Isotropic high-resolution imaging of large volumes provides unprecedented opportunities to understand cellular architecture and advance connectomics, which are essential for life science. Conventional Focused Ion Beam Scanning Electron Microscopy (FIB-SEM) offers unique benefits such as high resolution (< 10 nm) and robust image alignment. However, its prevailing deficiencies in imaging speed and duration cap the maximum possible image volume. Here, I will take you on the journey of transforming FIB-SEM from a conventional lab tool that is unreliable for more than a few days to a robust volume Electron Microscopy (vEM) imaging platform with 100% effective reliability: capable of years of continuous imaging without defects in the final image stack. As a result, we have expanded the imageable volume by more than four orders of magnitude from 103 µm3 to 3 x 107 µm3 while maintaining isotropic 8 x 8 x 8 nm3 voxels. Moreover, by trading off imaging speed, the system can achieve even higher resolutions at 4 x 4 x 4 nm3 voxels. Primarily limited by time, the maximum volume can be readily extended.
The expanded volumes enabled by this enhanced FIB-SEM technology open up a vast new regime in scientific learning, where nano-scale resolution coupled with meso and even macro scale volumes is critical. The largest connectome (https://neuprint.janelia.org) to date has been generated at 8 x 8 x 8 nm3 voxels. Likewise, higher resolution further improves the interpretation of otherwise ambiguous details. The ability of enhanced FIB-SEM to image whole cells and tissues at 4-nm isotropic voxels over large volumes makes it an ideal tool to map in toto the 3D ultrastructural relationship of organelles and protein complexes in living systems. Combined with super-resolution fluorescence imaging, correlative light-electron microscopy (CLEM) applications unleash the full potential of intracellular organelle and protein identification. Furthermore, we establish a reference library of whole cells and tissues with open access (https://openorganelle.janelia.org) to inspire wider research community to explore comprehensive cellular architecture. Finally, we envision this is the beginning of a new transformative field and a holistic way of looking into the neuronal circuitry and cellular world, which will ultimately lead us to the understanding of how the brain works and how cells function.

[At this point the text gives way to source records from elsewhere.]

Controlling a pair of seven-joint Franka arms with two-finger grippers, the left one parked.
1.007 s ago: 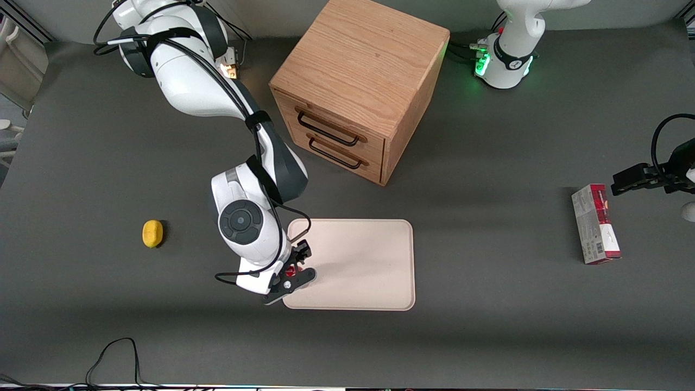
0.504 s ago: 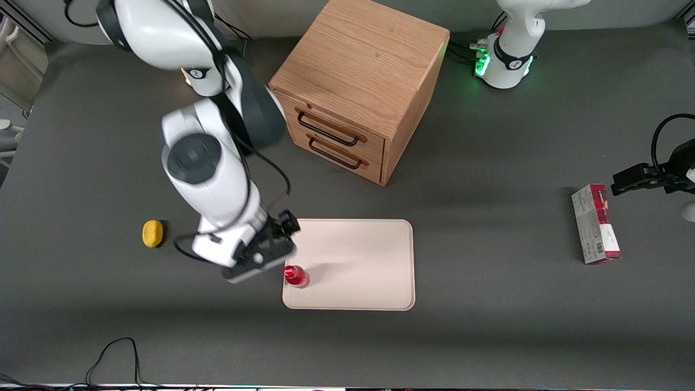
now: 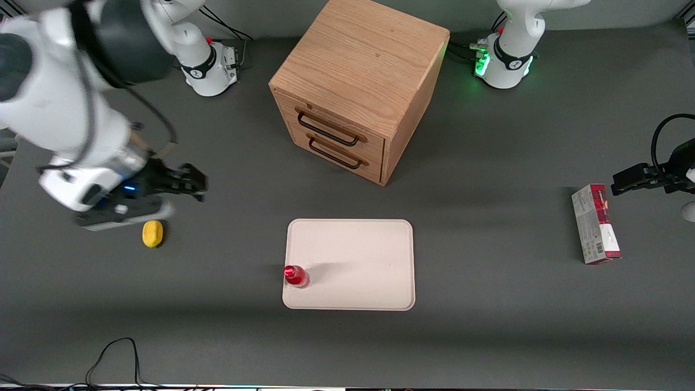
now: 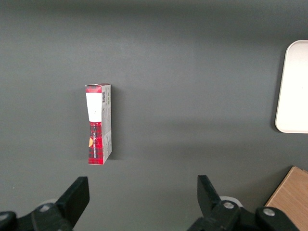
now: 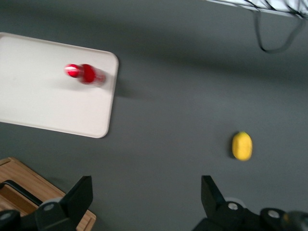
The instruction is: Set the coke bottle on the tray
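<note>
Your coke bottle (image 3: 296,276) stands upright on the tray (image 3: 358,255), at the tray's 8 o'clock corner, nearest the working arm's end. Your gripper (image 3: 187,183) hangs with fingers spread wide, holding nothing, above the table near the lemon (image 3: 152,233).

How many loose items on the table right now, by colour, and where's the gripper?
Red: 2, the coke bottle standing on the tray, and the red-and-grey carton
Cream-white: 1, the tray
Yellow: 1, the lemon
Wood: 1, the drawer cabinet
Total: 5
The gripper hangs above the table near the lemon, jaws open and empty.
</note>
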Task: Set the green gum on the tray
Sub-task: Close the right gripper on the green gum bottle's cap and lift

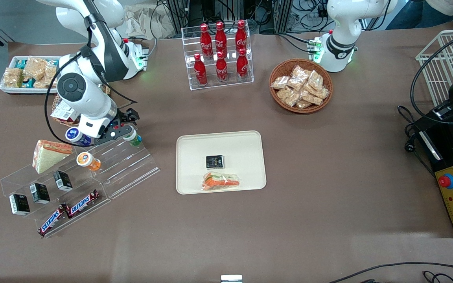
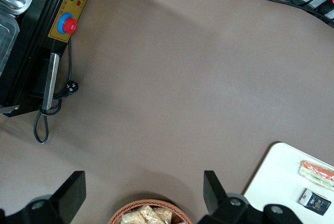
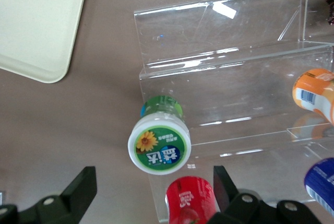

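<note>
The green gum (image 1: 133, 138) stands at the end of the top step of a clear acrylic stand (image 1: 128, 165), on the end nearest the tray. Its white lid with a green label (image 3: 159, 144) faces my wrist camera. My gripper (image 1: 125, 126) hangs just above it, open, with a black fingertip (image 3: 79, 186) on either side. The gum lies just past the fingertips and touches neither. A red bottle (image 3: 190, 201) shows in the gap between them. The cream tray (image 1: 226, 143) lies mid-table beside the stand, holding a small black packet (image 1: 215, 161) and a wrapped sandwich (image 1: 221, 181); its corner (image 3: 36, 20) shows in the wrist view.
An orange bottle (image 1: 89, 160) and a blue one (image 1: 75, 135) share the stand with a sandwich (image 1: 49, 155), black boxes (image 1: 39, 192) and Snickers bars (image 1: 69, 212). Farther from the camera stand a cola rack (image 1: 220, 53), a wicker snack basket (image 1: 301, 86) and a white snack basket (image 1: 26, 74).
</note>
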`<state>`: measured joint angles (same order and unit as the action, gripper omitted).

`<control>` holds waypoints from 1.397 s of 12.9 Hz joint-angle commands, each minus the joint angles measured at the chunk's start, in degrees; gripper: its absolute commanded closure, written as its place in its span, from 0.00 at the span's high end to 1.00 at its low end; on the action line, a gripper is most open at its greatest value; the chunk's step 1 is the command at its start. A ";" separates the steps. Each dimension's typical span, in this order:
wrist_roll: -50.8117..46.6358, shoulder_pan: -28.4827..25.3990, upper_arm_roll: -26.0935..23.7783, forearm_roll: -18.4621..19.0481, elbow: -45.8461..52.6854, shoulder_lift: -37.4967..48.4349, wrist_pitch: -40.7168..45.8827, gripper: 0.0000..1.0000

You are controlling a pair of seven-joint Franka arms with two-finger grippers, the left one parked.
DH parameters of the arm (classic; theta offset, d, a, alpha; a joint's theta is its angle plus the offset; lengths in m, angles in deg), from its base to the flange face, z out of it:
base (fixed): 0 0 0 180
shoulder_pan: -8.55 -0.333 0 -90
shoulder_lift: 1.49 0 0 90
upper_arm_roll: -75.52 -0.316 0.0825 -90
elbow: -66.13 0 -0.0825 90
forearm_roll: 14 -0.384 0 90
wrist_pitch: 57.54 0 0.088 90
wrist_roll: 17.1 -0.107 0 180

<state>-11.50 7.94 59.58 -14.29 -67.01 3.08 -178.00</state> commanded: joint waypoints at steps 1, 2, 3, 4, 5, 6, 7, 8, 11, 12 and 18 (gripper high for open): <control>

C. Shan Xu’s primary research interest is transformative instrumentation development enabling discoveries from basic science to engineering. His interdisciplinary inventions (20 plus patents) and numerous publications cover areas of physical chemistry, semiconductor engineering, and biology. Shan received his B.S. degree from University of Science and Technology of China, and his Ph.D. degree from University of California at Berkeley, both in Physical Chemistry. After graduation, he joined Lam Research Corporation in 1997, growing from an entry level engineer to a technical director in the R&D department, developing and disseminating advanced technology/equipment to serve worldwide customers. Curiosity of how the brain works led Shan to join the Howard Hughes Medical Institute in 2009, where he has pioneered and developed the enhanced FIB-SEM technology for large-volume 3D imaging at Janelia Research Campus. Over the past decade, Shan has transformed FIB-SEM from a conventional lab tool lacking long term reliability to a robust imaging platform with 100% effective reliability, expanding the imageable volume by more than four orders of magnitude, enabling the largest and most detailed connectome to date, and revealing transformational discoveries in cell biology. As the head of FIB-SEM Technology division, Shan’s current focus is to develop new generation platforms offering even faster image acquisition with larger volumes, and disseminate this transformative technology beyond life science to benefit much wider research communities world-wide.